From: buers AT gmx DOT de (Dieter Buerssner)
Newsgroups: comp.os.msdos.djgpp
Subject: Re: inefficiency of GCC output code & -O problem
Date: 13 Apr 2000 21:49:32 GMT
Lines: 77
Message-ID: <8d5ljq.3vvqipv.0@buerssner-17104.user.cis.dfn.de>
References: <38F20E7A DOT 3330E9A4 AT mtu-net DOT ru> <38F23A21 DOT A59621A1 AT inti DOT gov DOT ar> <38F49A45 DOT 13F0AB1 AT mtu-net DOT ru> <8d4ca1 DOT 3vvqqup DOT 0 AT buerssner-17104 DOT user DOT cis DOT dfn DOT de> <38F60DB3 DOT E355975 AT mtu-net DOT ru>
NNTP-Posting-Host: pec-115-232.tnt7.s2.uunet.de (149.225.115.232)
Mime-Version: 1.0
Content-Type: text/plain; charset=ISO-8859-1
Content-Transfer-Encoding: 8bit
X-Trace: fu-berlin.de 955662572 7566287 149.225.115.232 (16 [17104])
X-Posting-Agent: Hamster/1.3.13.0
User-Agent: Xnews/03.02.04
To: djgpp AT delorie DOT com
DJ-Gateway: from newsgroup comp.os.msdos.djgpp
Reply-To: djgpp AT delorie DOT com

Alexei A. Frounze wrote:

>Dieter Buerssner wrote:
>> It would be interesting to know, what the performance difference
>> of this code and the code without the inline assembly was.
>
>Well, I don't think it's possible to write extremely fast 3d renderer
>w/o ASM at all (at least on i386+ CPUs). Don't you think Wolf3d, Doom,
>Descent and Quake would not be as fast as they are, if they were written
>in pure C (even Watcom C, which was one of the best compilers then)?

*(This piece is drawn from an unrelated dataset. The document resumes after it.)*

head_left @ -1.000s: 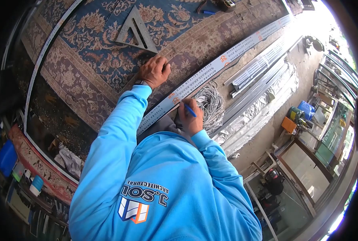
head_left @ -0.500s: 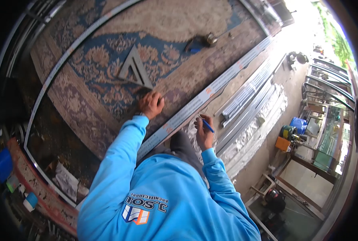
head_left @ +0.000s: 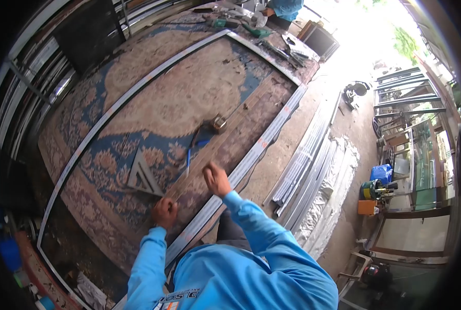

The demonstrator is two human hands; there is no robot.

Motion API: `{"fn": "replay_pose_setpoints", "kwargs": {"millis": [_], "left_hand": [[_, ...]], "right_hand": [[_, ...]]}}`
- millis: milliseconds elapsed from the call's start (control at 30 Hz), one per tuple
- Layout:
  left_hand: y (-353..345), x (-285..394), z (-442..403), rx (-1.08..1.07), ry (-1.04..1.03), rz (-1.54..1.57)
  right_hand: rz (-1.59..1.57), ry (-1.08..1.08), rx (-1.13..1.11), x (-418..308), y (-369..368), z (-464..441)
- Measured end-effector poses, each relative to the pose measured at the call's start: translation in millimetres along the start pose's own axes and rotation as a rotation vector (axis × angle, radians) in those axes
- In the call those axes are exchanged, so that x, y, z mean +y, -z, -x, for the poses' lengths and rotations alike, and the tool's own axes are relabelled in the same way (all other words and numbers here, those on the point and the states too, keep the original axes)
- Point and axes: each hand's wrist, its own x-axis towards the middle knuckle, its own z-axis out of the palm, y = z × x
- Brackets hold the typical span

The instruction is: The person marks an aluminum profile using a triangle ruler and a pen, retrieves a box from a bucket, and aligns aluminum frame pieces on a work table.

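Observation:
My left hand (head_left: 165,212) rests on the patterned carpet (head_left: 178,93), its fingers curled, just below a grey triangular set square (head_left: 146,175). My right hand (head_left: 216,179) is over the carpet beside the printed aluminium profile (head_left: 261,142), with fingers drawn together and nothing visible in them. A blue pen (head_left: 188,157) is separate from the hand, a little beyond its fingertips. Farther up are a small blue item (head_left: 203,142) and what looks like a tape measure (head_left: 219,122). The profile forms the near side of a large frame surrounding these things.
Tools, including a green power tool (head_left: 224,23), lie at the carpet's far end, near a person in blue (head_left: 286,8). Long metal profiles (head_left: 305,170) and silvery wrapping (head_left: 327,191) lie on the ground at right. Framed panels (head_left: 413,232) stand farther right.
My right hand has moved left across the profile and let go of the blue pen. The view has shifted, showing more of the frame and the far tools.

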Motion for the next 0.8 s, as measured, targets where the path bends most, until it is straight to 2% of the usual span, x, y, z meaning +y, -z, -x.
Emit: {"fn": "replay_pose_setpoints", "kwargs": {"millis": [67,133,167,233,300,433,467,567,667,700,800], "left_hand": [[-4,3,-2,-0.01,0.103,0.023],[-5,11,-7,-0.046,0.196,-0.025],[-8,18,-13,-0.046,0.225,-0.056],[-9,22,-19,-0.065,0.272,-0.123],[-15,20,-20,-0.089,0.309,-0.174],[-22,33,-21,-0.073,0.449,-0.153],[-23,37,-25,-0.068,0.479,-0.137],[-18,40,-29,-0.035,0.521,-0.058],[-17,45,-34,-0.035,0.567,-0.054],[-20,54,-37,-0.025,0.559,-0.099],[-61,100,-70,0.333,0.457,0.126]], "right_hand": [[-0.001,-0.12,-0.099,22,38,9],[0.05,-0.394,-0.21,32,85,7],[-0.005,-0.414,-0.104,47,103,10],[-0.113,-0.508,-0.033,100,143,11],[-0.015,-0.334,0.071,136,185,3],[-0.013,-0.338,0.155,164,266,-35],[-0.065,-0.374,0.186,165,283,-47],[-0.323,-0.307,0.274,159,325,-70],[-0.287,-0.233,0.274,137,362,-76],[-0.272,-0.315,0.221,127,378,-77],[-0.308,-0.35,0.253,141,401,-80]]}}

I have not said, that the plain C code would be faster or slower.
I just asked a question, that may be not to difficult to answer
for you, because the C code is already there, in comments.

>> But, why use this? Gcc will most probably produce exactly the
>> same code by
>> 
>>   du >>= SUB_BITS;
>>   dv >>= SUB_BITS;
>
>It will load EAX, shift EAX and put the result back instead of plane
>shift using a memory reference. At least I saw this in disassembly.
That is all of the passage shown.